### Task instructions
Count the lines below in which "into" appears, then give that number by itself.

START Data supplied

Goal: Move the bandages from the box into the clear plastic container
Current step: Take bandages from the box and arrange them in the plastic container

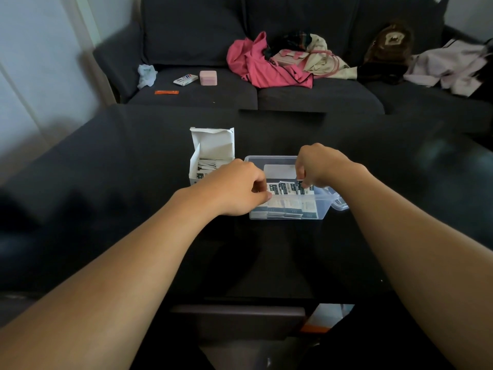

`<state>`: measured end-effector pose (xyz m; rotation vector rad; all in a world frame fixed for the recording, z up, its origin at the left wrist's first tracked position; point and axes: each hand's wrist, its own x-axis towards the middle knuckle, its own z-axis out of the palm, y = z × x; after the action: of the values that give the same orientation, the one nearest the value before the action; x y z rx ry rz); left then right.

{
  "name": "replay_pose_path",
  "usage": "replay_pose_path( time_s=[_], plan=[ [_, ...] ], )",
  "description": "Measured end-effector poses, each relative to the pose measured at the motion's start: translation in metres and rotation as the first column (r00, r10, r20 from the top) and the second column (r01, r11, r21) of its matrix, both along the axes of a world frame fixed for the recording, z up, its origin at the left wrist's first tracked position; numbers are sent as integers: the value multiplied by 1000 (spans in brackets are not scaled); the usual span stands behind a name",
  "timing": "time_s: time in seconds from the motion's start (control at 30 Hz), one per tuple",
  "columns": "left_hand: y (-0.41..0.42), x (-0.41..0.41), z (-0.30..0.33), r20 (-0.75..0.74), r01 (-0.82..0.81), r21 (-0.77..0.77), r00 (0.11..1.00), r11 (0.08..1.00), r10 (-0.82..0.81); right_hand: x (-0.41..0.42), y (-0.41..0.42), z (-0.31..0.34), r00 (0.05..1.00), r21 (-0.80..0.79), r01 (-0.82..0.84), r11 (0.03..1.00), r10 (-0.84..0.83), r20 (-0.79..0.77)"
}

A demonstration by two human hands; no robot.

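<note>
Two hands meet over the dark worktop [133, 161], where the clear plastic container [320, 209] sits just right of the open white box [210, 145]. Your left hand [240, 188] and right hand [320, 166] each pinch an end of the bandages [286, 188], a row lying left to right inside the container. More bandages remain in the box, just far-left of your left hand, which is nearer.
</note>
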<state>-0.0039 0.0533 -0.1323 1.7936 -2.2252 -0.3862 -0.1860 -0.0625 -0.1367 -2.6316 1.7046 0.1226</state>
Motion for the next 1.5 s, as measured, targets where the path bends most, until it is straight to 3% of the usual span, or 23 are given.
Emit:
replay_pose_path(
  time_s=[0.47,0.6,0.7,0.8,0.87,0.9,0.97,1.03,1.07,1.1,1.2,1.3,1.4,1.5],
  plan=[
    [1,-1,2,-5,12,1,1000,1000,-12,4,9,-2,996,-28,4,1000,-6,-83],
    [2,0,3,-13,17,10,1000,1000,-17,2,6,1,999,-21,17,1000,-17,-30],
    [4,-1,7,-78,21,30,997,999,-18,0,4,5,1000,0,9,1000,-9,12],
    [9,0,16,-283,63,51,958,997,-46,1,6,20,989,-57,-24,998,32,143],
    [12,6,30,-514,0,-50,857,999,-26,10,15,38,903,-109,-76,991,114,413],
    [12,12,36,-628,-113,-155,778,981,-10,17,24,47,821,-118,-110,987,157,549],
    [9,35,48,-834,-477,-315,551,821,0,36,46,61,648,-99,-194,976,203,734],
    [11,64,52,-959,-750,-223,284,623,0,57,65,67,581,-76,-303,950,247,776],
    [11,76,50,-978,-809,-143,203,570,42,68,71,65,607,-82,-350,933,293,739],
    [13,87,48,-975,-830,-87,185,551,125,79,75,61,649,-96,-388,917,345,678],
    [17,99,41,-857,-734,2,349,679,379,105,74,44,778,-147,-392,908,412,474],
    [15,95,34,-701,-565,115,537,817,470,115,69,36,873,-224,-309,924,369,318],
    [9,90,24,-579,-537,37,676,843,456,118,66,38,912,-277,-273,921,339,231],
    [6,89,18,-454,-528,-107,780,842,431,120,61,37,914,-253,-249,935,314,259]
  ],
)
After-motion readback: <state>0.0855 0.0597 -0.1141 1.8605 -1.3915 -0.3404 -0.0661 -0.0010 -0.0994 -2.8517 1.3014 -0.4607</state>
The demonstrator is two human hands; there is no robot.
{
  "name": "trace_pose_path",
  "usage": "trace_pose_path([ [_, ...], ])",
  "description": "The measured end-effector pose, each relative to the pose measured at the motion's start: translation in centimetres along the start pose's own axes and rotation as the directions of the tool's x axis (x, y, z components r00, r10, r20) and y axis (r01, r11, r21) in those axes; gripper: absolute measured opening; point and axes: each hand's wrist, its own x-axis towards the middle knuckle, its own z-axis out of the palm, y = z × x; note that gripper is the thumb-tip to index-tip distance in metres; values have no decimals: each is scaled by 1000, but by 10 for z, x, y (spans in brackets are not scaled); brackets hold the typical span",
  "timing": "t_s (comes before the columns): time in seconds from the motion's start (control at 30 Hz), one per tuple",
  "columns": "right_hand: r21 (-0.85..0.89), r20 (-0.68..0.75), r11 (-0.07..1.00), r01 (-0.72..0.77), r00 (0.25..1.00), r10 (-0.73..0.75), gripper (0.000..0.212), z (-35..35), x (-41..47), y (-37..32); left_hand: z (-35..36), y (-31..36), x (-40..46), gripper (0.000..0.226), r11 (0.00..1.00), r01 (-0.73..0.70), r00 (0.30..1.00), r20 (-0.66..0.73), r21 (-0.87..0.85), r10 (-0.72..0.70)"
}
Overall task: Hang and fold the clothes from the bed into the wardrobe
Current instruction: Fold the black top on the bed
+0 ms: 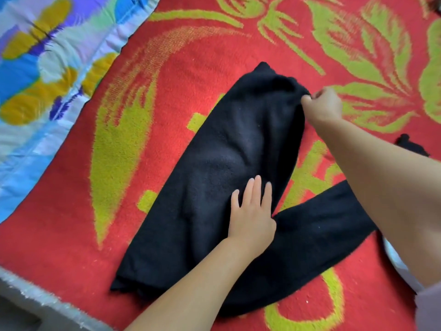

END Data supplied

### Task output
2